How much house can I afford?

Use these tips to determine your home budget

Buying a house is a major financial decision, and it’s important to know how much house you can afford before you start your search. Here are some tips to help you determine your budget:

Calculate Your Debt-to-Income Ratio

Lenders use your debt-to-income ratio (DTI) to determine how much mortgage you can afford. Your DTI is the percentage of your monthly income that goes toward debt payments, including your mortgage, credit card bills, and other loans.
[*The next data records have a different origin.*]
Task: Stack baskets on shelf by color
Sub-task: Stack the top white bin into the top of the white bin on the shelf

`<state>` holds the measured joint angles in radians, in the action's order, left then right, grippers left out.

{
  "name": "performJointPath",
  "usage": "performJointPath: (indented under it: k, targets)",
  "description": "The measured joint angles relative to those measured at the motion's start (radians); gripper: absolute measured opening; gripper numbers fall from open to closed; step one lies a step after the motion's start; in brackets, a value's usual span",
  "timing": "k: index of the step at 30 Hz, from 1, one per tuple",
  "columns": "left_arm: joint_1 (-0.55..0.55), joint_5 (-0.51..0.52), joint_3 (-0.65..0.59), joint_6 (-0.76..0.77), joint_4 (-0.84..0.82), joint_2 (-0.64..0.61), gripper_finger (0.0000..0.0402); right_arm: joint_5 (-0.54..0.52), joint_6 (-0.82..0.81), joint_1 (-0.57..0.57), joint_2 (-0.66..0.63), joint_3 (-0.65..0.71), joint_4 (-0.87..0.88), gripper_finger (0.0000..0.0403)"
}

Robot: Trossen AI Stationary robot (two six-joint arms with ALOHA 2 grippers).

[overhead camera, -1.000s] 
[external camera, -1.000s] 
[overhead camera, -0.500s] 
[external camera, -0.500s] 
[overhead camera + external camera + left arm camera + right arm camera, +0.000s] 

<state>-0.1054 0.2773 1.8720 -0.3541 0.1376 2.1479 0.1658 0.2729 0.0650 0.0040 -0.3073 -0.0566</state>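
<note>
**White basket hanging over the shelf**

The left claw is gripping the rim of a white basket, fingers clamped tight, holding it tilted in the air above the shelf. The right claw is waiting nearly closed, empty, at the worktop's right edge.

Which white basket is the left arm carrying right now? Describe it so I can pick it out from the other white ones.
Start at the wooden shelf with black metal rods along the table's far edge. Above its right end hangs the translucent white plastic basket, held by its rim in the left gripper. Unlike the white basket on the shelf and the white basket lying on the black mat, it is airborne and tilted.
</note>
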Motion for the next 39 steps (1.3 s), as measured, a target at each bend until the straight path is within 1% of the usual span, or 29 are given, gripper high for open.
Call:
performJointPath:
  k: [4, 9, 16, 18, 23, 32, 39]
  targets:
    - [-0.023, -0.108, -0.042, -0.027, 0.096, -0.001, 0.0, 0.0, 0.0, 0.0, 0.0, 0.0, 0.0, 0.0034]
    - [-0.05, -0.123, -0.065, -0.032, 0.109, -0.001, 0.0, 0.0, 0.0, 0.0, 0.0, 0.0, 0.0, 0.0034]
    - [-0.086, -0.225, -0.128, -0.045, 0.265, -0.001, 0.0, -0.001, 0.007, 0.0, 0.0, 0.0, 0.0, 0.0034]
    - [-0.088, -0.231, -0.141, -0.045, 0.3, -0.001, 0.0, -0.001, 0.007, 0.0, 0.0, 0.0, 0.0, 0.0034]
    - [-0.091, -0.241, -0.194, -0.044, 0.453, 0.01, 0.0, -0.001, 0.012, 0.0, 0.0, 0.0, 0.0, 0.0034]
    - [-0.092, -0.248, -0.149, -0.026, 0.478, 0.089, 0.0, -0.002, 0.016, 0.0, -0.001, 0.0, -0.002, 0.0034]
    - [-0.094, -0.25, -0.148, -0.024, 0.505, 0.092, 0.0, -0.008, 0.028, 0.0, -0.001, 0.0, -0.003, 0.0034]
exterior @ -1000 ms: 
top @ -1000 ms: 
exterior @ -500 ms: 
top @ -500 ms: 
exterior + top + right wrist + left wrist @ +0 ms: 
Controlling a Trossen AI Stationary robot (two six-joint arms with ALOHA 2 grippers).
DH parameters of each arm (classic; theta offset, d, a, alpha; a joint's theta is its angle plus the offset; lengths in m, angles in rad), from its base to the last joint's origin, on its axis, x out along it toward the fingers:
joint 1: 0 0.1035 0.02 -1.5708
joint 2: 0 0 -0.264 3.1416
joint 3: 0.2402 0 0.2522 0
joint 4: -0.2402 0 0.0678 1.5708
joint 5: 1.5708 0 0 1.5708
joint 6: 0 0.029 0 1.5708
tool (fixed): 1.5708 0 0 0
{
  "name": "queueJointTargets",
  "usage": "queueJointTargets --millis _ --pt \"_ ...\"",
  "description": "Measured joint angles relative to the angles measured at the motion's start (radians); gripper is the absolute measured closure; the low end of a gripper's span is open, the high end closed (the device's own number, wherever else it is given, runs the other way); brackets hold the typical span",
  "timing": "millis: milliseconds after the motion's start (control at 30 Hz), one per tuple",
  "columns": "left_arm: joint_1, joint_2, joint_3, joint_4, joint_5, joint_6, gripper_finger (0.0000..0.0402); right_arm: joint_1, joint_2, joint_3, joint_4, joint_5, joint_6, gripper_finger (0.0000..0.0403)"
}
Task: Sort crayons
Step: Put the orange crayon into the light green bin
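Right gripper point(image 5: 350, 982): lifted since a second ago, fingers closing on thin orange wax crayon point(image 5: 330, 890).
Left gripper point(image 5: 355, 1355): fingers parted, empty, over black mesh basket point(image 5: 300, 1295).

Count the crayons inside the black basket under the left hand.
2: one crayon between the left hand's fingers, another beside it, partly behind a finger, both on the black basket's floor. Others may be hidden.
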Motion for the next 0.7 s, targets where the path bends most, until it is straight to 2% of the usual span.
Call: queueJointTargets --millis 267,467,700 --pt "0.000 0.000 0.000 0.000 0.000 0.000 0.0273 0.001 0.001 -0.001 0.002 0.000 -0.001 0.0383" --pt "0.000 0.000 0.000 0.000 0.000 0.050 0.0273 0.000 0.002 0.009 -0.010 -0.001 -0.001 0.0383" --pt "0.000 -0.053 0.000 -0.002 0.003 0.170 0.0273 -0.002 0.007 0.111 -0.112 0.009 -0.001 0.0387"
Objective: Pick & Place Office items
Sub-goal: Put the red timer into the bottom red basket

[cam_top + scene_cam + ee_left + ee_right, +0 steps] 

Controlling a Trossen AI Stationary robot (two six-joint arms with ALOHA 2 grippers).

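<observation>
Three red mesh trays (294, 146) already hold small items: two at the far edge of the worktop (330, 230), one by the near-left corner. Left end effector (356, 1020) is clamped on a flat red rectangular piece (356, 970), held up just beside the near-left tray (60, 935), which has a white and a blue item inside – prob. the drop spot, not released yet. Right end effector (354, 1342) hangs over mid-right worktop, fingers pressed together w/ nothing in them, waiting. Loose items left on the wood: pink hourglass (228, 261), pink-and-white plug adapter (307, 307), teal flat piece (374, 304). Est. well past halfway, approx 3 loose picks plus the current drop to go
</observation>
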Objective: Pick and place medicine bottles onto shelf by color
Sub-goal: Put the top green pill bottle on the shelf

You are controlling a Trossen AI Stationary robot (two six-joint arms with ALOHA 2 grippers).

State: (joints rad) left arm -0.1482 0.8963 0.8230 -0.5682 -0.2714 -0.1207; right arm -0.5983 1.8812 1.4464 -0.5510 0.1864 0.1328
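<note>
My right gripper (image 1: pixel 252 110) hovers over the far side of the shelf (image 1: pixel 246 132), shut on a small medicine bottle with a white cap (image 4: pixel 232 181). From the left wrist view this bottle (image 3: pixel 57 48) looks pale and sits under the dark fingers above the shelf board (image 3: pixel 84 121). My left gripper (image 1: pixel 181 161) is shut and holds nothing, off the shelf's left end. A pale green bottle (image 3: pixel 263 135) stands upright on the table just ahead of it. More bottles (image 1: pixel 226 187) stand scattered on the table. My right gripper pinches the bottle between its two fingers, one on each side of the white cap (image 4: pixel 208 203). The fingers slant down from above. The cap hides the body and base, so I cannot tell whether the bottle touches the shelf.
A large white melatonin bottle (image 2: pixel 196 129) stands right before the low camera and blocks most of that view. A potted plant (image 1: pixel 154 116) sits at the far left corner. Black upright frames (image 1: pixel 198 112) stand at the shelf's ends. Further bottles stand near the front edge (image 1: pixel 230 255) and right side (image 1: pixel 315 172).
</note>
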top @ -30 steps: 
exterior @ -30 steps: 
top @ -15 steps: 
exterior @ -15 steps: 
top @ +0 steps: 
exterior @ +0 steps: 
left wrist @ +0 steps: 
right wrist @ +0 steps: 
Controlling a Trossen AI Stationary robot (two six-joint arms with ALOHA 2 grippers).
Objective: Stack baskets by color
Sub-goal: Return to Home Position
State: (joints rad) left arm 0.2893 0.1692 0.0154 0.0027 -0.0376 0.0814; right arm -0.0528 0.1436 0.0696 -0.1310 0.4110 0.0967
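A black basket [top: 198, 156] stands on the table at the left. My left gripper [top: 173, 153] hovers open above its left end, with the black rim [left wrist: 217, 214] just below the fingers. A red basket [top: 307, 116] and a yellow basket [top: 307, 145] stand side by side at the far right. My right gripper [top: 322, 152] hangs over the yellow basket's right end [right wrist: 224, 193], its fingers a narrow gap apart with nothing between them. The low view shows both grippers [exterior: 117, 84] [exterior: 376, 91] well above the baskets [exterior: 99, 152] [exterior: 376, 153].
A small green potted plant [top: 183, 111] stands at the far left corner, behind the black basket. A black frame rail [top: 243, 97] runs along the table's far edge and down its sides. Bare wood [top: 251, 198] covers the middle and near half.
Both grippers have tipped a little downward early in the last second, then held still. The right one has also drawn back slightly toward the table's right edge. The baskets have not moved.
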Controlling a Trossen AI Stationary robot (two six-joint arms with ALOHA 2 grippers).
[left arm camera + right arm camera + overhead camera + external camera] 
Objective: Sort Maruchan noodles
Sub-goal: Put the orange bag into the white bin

Most lenders prefer a DTI of 36% or lower.

To calculate your DTI, add up all of your monthly debt payments and divide by your gross monthly income. Multiply the result by 100 to get your DTI percentage.

Determine Your Down Payment

Your down payment is the amount of money you pay upfront when you buy a house. Most lenders require a down payment of at least 20% of the purchase price to avoid private mortgage insurance (PMI). However, some lenders may allow a lower down payment.

Consider Your Credit Score

Your credit score is a major factor in determining how much house you can afford. A higher credit score can help you qualify for a lower interest rate, which can lower your monthly mortgage payment. If your credit score needs improvement, consider using a credit-building tool like Kikoff to increase your score before applying for a mortgage.

Kikoff: A Step to Increase Your Credit Score

Kikoff is a great tool to use if you’re looking to improve your credit score before buying a house. Kikoff offers credit-building accounts that can help you establish a strong credit history and improve your score over time.

By making on-time payments and demonstrating responsible credit management, you can increase your credit score and qualify for a better interest rate on your mortgage. With a lower interest rate, you can afford to borrow more money without increasing your monthly mortgage payment.

Final Thoughts

Determining how much house you can afford is an important step in the homebuying process. By calculating your DTI, determining your down payment, and considering your credit score, you can get a better idea of how much house you can afford. Using a credit-building tool like Kikoff can also help you improve your credit score and qualify for a better mortgage. By following these tips, you’ll be well on your way to finding the perfect home that fits your budget.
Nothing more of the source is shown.